Дом ожил, и голландец, отвечавший за нашу безопасность, стал бегать вокруг и кричать, чтобы все пошли в бункер. Он представлял собой бетонный подвал, вход в который был заставлен мешками с песком. Мы, человек пятнадцать, отсиживались там, в то время как снаружи, казалось, наступал апокалипсис.
Никогда прежде мне не доводилось сталкиваться со столь интенсивными боевыми действиями, даже в Ираке и Афганистане. Многие люди в бункере плакали – не о себе самих, а о людях, вынужденных выносить весь этот кромешный ужас. Стены скрипели под падающими бомбами, и от ударной волны дрожала даже пыль.
Помню, как поднял глаза к потолку, решив, что мое время все-таки пришло. Я действительно думал, что с большой вероятностью умру там и попаду на военное кладбище в Газе, где похоронены 3217 британских солдат Первой мировой, многие из которых пали в битве за освобождение Газы от османцев в апреле 1917 года.
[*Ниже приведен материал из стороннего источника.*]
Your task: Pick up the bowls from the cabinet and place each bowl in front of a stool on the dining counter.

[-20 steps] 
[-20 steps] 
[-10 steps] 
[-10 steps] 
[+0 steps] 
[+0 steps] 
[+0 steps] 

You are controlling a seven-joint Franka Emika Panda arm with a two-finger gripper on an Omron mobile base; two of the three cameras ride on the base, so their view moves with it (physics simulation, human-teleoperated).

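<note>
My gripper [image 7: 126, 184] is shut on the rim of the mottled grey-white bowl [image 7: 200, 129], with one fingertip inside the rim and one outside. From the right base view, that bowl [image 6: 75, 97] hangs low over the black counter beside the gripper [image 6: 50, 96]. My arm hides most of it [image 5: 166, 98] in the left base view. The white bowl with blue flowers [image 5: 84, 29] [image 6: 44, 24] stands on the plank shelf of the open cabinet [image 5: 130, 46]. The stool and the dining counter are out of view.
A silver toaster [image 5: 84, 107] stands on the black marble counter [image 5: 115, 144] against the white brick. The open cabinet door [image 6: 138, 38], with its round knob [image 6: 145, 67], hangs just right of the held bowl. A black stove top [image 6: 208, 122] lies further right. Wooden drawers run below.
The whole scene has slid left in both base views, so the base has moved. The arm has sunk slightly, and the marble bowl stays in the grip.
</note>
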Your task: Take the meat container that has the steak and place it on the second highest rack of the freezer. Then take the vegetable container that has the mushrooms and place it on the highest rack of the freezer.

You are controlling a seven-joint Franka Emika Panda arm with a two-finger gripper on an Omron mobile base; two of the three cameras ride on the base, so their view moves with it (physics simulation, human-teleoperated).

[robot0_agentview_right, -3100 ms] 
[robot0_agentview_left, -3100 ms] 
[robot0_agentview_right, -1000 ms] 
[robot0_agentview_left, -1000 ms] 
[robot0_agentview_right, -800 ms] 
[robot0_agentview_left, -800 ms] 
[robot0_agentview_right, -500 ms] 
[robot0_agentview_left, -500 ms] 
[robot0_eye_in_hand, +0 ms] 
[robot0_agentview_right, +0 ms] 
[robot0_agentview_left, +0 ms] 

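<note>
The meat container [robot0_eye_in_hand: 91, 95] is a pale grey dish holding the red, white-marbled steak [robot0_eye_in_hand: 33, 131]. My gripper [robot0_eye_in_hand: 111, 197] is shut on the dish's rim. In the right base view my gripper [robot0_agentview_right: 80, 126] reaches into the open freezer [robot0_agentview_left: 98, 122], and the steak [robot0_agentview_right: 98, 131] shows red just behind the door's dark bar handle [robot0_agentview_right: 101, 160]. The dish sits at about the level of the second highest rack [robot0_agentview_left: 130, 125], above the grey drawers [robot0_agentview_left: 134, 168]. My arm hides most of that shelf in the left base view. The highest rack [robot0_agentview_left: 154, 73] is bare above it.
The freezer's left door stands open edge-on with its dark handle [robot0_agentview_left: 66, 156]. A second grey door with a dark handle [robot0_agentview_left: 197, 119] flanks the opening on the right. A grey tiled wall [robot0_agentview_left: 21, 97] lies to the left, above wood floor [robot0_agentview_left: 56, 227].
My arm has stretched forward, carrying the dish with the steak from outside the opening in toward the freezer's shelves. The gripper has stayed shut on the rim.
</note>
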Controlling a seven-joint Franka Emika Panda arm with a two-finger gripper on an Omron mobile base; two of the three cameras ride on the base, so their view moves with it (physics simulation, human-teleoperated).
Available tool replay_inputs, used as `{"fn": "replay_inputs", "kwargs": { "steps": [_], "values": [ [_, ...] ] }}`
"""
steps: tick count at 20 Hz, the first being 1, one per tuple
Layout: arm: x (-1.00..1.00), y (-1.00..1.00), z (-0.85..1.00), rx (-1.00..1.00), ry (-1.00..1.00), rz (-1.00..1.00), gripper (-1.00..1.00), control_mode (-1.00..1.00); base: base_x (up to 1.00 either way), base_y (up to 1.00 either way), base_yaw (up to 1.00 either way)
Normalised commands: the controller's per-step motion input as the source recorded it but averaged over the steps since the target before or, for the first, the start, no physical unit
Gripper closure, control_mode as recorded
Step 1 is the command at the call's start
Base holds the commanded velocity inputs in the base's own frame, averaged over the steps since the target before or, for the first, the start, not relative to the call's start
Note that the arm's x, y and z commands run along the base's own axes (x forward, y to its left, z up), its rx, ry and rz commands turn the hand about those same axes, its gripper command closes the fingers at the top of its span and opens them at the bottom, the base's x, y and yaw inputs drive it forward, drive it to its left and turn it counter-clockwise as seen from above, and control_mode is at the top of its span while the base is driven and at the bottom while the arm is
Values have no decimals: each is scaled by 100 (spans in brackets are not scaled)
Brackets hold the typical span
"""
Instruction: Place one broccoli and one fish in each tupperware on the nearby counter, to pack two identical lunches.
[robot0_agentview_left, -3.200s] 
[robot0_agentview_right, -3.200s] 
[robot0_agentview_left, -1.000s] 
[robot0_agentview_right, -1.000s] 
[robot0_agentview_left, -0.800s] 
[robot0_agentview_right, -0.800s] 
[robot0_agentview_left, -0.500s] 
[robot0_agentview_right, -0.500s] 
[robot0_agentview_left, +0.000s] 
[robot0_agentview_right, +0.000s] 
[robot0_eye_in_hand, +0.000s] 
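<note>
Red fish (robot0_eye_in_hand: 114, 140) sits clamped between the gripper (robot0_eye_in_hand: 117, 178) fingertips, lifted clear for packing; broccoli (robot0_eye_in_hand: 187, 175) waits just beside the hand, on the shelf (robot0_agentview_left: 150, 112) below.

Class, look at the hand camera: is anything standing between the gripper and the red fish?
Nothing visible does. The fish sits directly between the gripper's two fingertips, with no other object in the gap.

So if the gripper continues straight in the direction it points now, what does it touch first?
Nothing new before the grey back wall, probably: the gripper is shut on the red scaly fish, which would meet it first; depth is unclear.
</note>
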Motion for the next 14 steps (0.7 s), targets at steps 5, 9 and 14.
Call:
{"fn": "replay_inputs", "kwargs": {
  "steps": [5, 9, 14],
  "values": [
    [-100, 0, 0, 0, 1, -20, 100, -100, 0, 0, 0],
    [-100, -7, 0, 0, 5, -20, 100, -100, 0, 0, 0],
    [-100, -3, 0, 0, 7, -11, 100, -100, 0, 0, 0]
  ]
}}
Конечно, не там бы я хотел видеть свою могилу. На самом деле я уже выбрал место, где хочу быть похоронен: вместе с родителями на семейном месте в церковном дворе часовни Брин Мориа, примерно в пятнадцати милях от Кармартена, на небольшом холме в полной глуши. Это ветреное место, окруженное высокими деревьями, и, по правде говоря, там довольно жутко. Мои отец и мать покоятся в этом месте между мамгу и датку с одной стороны и одной из моих двоюродных сестер, погибшей при родах, и ее ребенком – с другой. Все люди в этом ряду состоят в родстве друг с другом и со мной, и мне это место казалось идеальным вариантом для того, чтобы войти в вечность.